Profile We're Looking For
- Production Builder: You focus on deploying reliable systems, not just experiments.
- Versatile Specialist: Deep in graph technologies, comfortable across the full data stack when needed.
- Structured Thinker: You value strong data models, data quality, and long-term maintainability.
Data Scientist in Bristol employer: TEKEVER Ltd
Contact Detail:
TEKEVER Ltd Recruiting Team
StudySmarter Expert Advice π€«
We think this is how you could land Data Scientist in Bristol
β¨Tip Number 1
Network like a pro! Attend industry meetups, webinars, or conferences related to data science and graph technologies. You never know who you might bump into that could lead you to your dream job.
β¨Tip Number 2
Show off your skills! Create a portfolio showcasing your projects, especially those involving Neo4j and graph algorithms. This will give potential employers a taste of what you can do and set you apart from the crowd.
β¨Tip Number 3
Donβt just apply blindly! Tailor your approach for each role by highlighting relevant experience in ontology design and production deployment. Make it clear how your skills align with their needs.
β¨Tip Number 4
Use our website to apply! Weβve got a streamlined process that makes it easy for you to showcase your expertise in data science and graph technologies. Letβs get you that job!
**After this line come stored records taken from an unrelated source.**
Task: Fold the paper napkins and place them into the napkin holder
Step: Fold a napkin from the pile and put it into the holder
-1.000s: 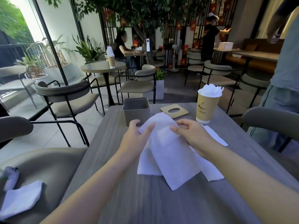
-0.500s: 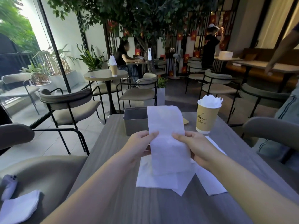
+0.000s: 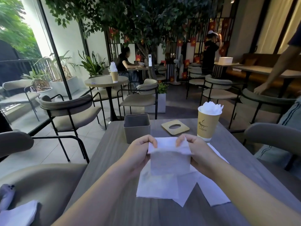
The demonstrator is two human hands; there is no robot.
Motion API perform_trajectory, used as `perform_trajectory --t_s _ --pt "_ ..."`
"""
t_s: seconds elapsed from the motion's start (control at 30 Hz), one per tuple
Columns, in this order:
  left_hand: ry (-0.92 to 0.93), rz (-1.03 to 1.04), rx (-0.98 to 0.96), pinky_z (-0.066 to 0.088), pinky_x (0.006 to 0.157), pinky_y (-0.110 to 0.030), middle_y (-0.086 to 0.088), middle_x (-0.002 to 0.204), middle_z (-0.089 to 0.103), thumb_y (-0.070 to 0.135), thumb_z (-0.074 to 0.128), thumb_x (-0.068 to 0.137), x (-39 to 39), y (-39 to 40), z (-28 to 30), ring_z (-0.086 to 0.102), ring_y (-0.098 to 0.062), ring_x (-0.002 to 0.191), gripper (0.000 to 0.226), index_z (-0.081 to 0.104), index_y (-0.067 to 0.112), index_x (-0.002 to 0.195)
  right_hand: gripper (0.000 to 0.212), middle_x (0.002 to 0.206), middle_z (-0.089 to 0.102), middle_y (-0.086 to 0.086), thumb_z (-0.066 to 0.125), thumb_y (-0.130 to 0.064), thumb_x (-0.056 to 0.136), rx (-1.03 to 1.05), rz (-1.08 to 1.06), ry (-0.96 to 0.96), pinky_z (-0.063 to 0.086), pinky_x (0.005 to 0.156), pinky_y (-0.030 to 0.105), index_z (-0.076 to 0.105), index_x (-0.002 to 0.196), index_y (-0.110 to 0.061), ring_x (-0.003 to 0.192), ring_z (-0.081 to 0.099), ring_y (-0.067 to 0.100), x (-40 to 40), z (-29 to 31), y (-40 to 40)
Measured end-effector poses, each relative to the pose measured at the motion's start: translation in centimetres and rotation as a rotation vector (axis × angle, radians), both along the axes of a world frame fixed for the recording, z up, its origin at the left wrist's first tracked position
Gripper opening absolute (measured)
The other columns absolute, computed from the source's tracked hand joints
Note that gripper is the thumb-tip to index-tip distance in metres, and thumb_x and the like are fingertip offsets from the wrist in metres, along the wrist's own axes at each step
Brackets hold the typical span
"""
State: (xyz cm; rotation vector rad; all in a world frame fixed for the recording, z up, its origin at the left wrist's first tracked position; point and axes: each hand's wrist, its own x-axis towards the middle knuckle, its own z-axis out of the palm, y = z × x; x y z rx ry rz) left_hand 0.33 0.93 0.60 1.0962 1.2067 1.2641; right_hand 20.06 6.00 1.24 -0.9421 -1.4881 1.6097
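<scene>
I hold a white paper napkin (image 3: 170, 160) upright above the table, its top half bent over toward me. My left hand (image 3: 140, 150) pinches its top left corner and my right hand (image 3: 194, 150) pinches its top right corner. Under it, several flat white napkins (image 3: 161, 185) lie spread on the grey wooden table (image 3: 162, 212). The square grey napkin holder (image 3: 136, 128) stands open just beyond my left hand, with nothing visible inside. Its wooden lid (image 3: 175, 127) with an oval slot lies flat to the holder's right.
A tan paper cup (image 3: 207, 123) stuffed with napkins stands at the table's far right. A chair on my left holds a folded napkin stack (image 3: 19, 212) and a small device (image 3: 6, 196). Chairs ring the table; a person's arm (image 3: 276, 69) reaches in at far right.
The napkin was lifted off the pile and held up as a tall strip. Its top half has now been folded down toward me, and both hands have shifted to its upper corners.
</scene>
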Motion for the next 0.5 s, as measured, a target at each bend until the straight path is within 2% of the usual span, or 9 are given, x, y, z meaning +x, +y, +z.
perform_trajectory --t_s 0.03,0.1,0.2,0.23,0.3,0.33,0.4,0.47,0.5 --pt "0.028 0.025 -0.017 0.041 0.051 -0.022 -0.009 0.075 0.058 -0.013 0.037 0.090 0.0 -0.1 0.1 0.053 -0.021 0.062 0.041 0.057 0.012 0.066 0.028 0.081 0.066 0.014 0.056 0.000 0.092 -0.012 0.010 -0.008 0.046 0.055 0.026 0.065 0.068 -0.012 0.067 0.062 0.025 0.1 0.1 0.0" --pt "0.109 0.081 -0.015 0.033 0.045 -0.022 -0.004 0.070 0.054 -0.010 0.032 0.088 -0.2 0.0 0.1 0.049 -0.020 0.056 0.040 0.052 0.015 0.064 0.040 0.091 0.063 0.017 0.042 0.004 0.097 -0.052 0.048 -0.018 0.044 0.059 0.029 0.063 0.068 -0.014 0.079 0.059 0.029 0.2 0.2 0.0" --pt "0.273 0.160 0.045 0.021 0.055 -0.032 -0.009 0.078 0.041 -0.003 0.030 0.084 -0.5 0.4 -0.2 0.035 -0.025 0.074 0.036 0.048 0.018 0.061 0.028 0.104 0.058 0.014 0.042 -0.020 0.100 -0.168 0.182 0.064 0.047 0.077 0.038 0.065 0.087 -0.010 0.094 0.056 0.031 0.4 0.4 -0.1" --pt "0.307 0.188 0.053 0.019 0.056 -0.033 -0.009 0.079 0.038 -0.002 0.030 0.084 -0.5 0.5 -0.1 0.032 -0.026 0.075 0.035 0.048 0.018 0.061 0.034 0.107 0.058 0.014 0.040 -0.030 0.099 -0.204 0.209 0.108 0.046 0.082 0.043 0.066 0.094 -0.008 0.098 0.055 0.032 0.4 0.4 0.0" --pt "0.352 0.241 0.073 0.019 0.054 -0.030 -0.008 0.077 0.035 -0.003 0.030 0.084 -0.7 0.5 0.2 0.029 -0.023 0.072 0.036 0.047 0.018 0.061 0.043 0.101 0.062 0.012 0.043 -0.043 0.100 -0.215 0.199 0.104 0.045 0.083 0.044 0.069 0.097 -0.009 0.093 0.055 0.030 0.3 0.6 0.1" --pt "0.372 0.252 0.095 0.020 0.052 -0.027 -0.007 0.075 0.035 -0.004 0.030 0.085 -0.8 0.4 0.4 0.029 -0.021 0.070 0.037 0.047 0.017 0.060 0.038 0.095 0.063 0.009 0.051 -0.044 0.100 -0.185 0.175 0.051 0.046 0.080 0.040 0.072 0.096 -0.012 0.087 0.057 0.027 0.2 0.6 0.2" --pt "0.399 0.250 0.142 0.022 0.049 -0.022 -0.004 0.070 0.036 -0.008 0.031 0.085 -1.0 0.2 0.8 0.030 -0.019 0.064 0.038 0.047 0.016 0.059 0.022 0.093 0.065 0.008 0.064 -0.034 0.097 -0.079 0.162 -0.060 0.051 0.077 0.037 0.074 0.099 -0.015 0.081 0.062 0.020 -0.2 0.3 0.3" --pt "0.411 0.249 0.149 0.024 0.047 -0.017 0.001 0.063 0.036 -0.008 0.033 0.086 -1.2 0.2 1.0 0.031 -0.015 0.058 0.039 0.050 0.015 0.060 0.010 0.107 0.071 0.010 0.070 -0.019 0.095 0.034 0.142 -0.137 0.056 0.086 0.039 0.078 0.101 -0.016 0.091 0.069 0.020 -0.5 -0.4 0.6" --pt "0.409 0.244 0.145 0.026 0.046 -0.016 0.003 0.061 0.038 -0.008 0.034 0.088 -1.3 0.2 1.0 0.032 -0.014 0.056 0.038 0.054 0.014 0.064 0.012 0.110 0.073 0.006 0.070 -0.015 0.094 0.102 0.102 -0.190 0.056 0.087 0.039 0.080 0.098 -0.019 0.093 0.069 0.022 -0.7 -0.6 0.8"
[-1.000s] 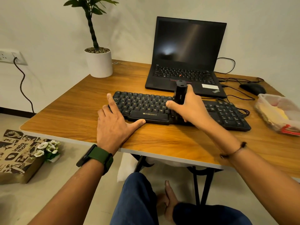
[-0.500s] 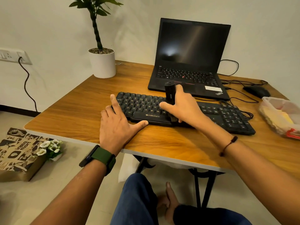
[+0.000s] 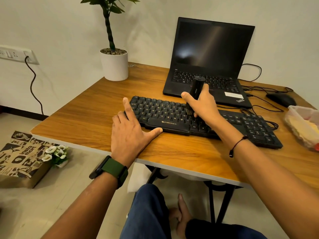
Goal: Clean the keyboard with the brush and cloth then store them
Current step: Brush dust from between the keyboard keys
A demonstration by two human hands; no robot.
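Since a second ago the brush (image 3: 196, 94) slid left over the keyboard (image 3: 172, 116), right hand (image 3: 202, 102) clenched round it. Wooden table (image 3: 96, 114) against a white wall, laptop (image 3: 212, 66) behind, potted plant (image 3: 114, 62) in the corner. Left hand (image 3: 131, 133) lies flat, steadying the keyboard's edge.

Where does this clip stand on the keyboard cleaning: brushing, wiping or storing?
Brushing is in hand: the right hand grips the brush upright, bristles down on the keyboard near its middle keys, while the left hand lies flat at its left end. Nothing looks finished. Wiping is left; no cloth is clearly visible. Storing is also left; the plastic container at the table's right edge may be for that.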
We think you need these skills to ace Data Scientist in Bristol
Some tips for your application π«‘
Tailor Your CV: Make sure your CV speaks directly to the role of Data Scientist. Highlight your experience with graph databases, Neo4j, and any relevant projects that showcase your skills in ontology design and management.
Craft a Compelling Cover Letter: Use your cover letter to tell us why you're passionate about data science and how your expertise aligns with our needs. Mention specific examples of how you've applied graph algorithms or worked on production-grade solutions.
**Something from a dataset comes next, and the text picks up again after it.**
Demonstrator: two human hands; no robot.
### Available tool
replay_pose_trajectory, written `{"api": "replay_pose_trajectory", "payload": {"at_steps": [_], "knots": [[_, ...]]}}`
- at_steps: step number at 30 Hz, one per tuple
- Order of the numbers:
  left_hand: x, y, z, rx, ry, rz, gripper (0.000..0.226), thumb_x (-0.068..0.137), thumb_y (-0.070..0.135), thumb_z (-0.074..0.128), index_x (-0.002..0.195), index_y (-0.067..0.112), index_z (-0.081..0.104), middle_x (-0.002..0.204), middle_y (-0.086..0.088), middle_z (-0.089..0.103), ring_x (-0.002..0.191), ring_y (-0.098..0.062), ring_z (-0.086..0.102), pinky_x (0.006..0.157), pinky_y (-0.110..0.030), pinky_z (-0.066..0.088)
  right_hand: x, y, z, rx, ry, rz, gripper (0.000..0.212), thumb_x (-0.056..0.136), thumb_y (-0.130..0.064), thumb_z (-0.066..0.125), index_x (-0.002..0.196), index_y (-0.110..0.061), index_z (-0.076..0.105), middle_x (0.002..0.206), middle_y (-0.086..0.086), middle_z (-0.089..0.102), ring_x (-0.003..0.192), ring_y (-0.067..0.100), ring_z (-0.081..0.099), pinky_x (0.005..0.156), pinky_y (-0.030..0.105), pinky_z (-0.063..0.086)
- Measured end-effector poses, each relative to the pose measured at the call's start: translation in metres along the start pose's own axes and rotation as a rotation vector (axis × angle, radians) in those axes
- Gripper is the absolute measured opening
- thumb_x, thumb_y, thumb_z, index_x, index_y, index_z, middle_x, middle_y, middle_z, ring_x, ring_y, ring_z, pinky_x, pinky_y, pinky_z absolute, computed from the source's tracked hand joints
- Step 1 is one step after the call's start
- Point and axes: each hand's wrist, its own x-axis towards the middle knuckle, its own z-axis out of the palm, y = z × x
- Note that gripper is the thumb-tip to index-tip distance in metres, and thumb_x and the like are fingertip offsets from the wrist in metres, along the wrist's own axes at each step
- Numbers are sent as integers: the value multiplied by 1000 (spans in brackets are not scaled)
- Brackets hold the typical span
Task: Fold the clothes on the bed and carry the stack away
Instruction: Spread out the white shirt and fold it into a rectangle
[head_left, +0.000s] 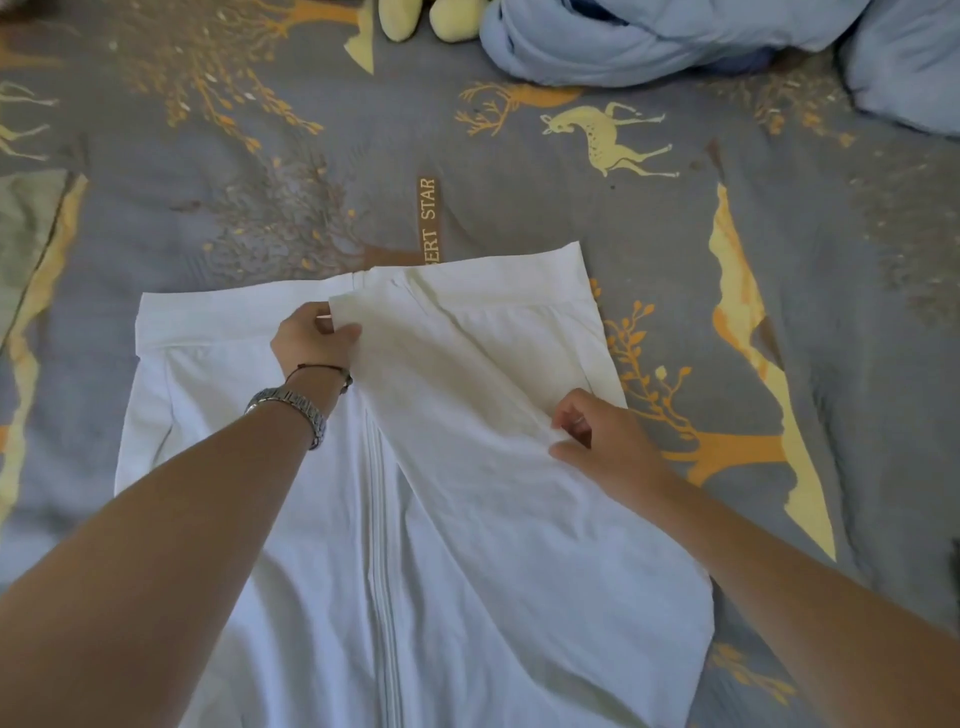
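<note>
A white zip-front garment (270, 519) lies spread flat in the middle of the bed, its hem band toward the far side and the zipper running down the centre. My left hand (314, 338), with a watch and a cord on the wrist, pinches the far corner of the right front panel near the hem. My right hand (592, 431) pinches the same panel's edge lower down on the right. That panel (467, 374) is lifted and creased between the two hands.
The grey bedspread (519, 182) has orange trees and yellow deer printed on it. A bundle of blue cloth (623, 41) lies at the far right, a blue pillow (909, 62) beside it. Two pale yellow plush shapes (431, 21) sit at the far edge.
</note>
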Motion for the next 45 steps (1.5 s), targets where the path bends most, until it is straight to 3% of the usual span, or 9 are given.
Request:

Showcase Your Technical Skills: Donβt just list your skills; demonstrate them! Include links to projects or GitHub repositories where we can see your work with Python, Cypher queries, and any graph ML frameworks you've used.
Apply Through Our Website: We encourage you to apply through our website for a smoother application process. It helps us keep track of your application and ensures you donβt miss out on any important updates!
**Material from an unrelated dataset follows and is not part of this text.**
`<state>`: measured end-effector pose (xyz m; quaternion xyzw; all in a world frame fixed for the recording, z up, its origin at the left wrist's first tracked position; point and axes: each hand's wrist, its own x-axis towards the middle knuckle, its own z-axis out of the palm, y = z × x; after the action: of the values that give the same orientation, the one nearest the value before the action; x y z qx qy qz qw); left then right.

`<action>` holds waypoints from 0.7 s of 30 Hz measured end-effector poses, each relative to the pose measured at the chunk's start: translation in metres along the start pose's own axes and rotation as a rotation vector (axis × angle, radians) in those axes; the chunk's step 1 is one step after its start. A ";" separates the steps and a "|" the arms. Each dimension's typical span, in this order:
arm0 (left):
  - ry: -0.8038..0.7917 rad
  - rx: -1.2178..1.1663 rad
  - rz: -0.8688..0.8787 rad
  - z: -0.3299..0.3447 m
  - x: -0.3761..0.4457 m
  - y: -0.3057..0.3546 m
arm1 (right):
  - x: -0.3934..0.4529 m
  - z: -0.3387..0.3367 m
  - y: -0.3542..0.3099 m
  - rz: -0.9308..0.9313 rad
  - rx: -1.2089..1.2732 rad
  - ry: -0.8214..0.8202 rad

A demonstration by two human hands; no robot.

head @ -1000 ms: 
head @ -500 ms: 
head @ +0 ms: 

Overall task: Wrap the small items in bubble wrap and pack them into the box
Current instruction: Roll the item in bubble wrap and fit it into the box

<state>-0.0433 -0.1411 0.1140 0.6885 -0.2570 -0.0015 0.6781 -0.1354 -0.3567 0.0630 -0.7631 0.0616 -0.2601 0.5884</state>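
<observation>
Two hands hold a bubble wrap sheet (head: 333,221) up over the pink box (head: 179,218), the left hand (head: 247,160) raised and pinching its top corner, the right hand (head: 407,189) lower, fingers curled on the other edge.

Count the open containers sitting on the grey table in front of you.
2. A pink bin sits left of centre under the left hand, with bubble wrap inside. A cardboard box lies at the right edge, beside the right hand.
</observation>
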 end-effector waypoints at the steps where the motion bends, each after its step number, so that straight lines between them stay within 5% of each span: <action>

How to prepare for a job interview at TEKEVER Ltd
β¨Know Your Graphs
Make sure you brush up on your knowledge of graph databases, especially Neo4j. Be ready to discuss your experience with Cypher queries and how you've optimised schemas in past projects. This will show that youβre not just familiar with the technology but can also apply it effectively.
β¨Showcase Your Ontology Skills
Prepare examples of how you've designed and managed ontologies in previous roles. Discuss specific challenges you faced and how you overcame them. This will demonstrate your ability to unify complex data sets and highlight your problem-solving skills.
β¨Demonstrate Cross-Functional Collaboration
Think of instances where you've worked with different teams to translate operational requirements into data models. Be ready to explain how you communicated technical concepts to non-technical stakeholders, as this is crucial for the role.
β¨Production Deployment Experience
Be prepared to talk about your experience moving solutions from research to production. Highlight any work you've done with Docker, REST APIs, or CI/CD pipelines. This will show that you understand the importance of reliability and scalability in production environments.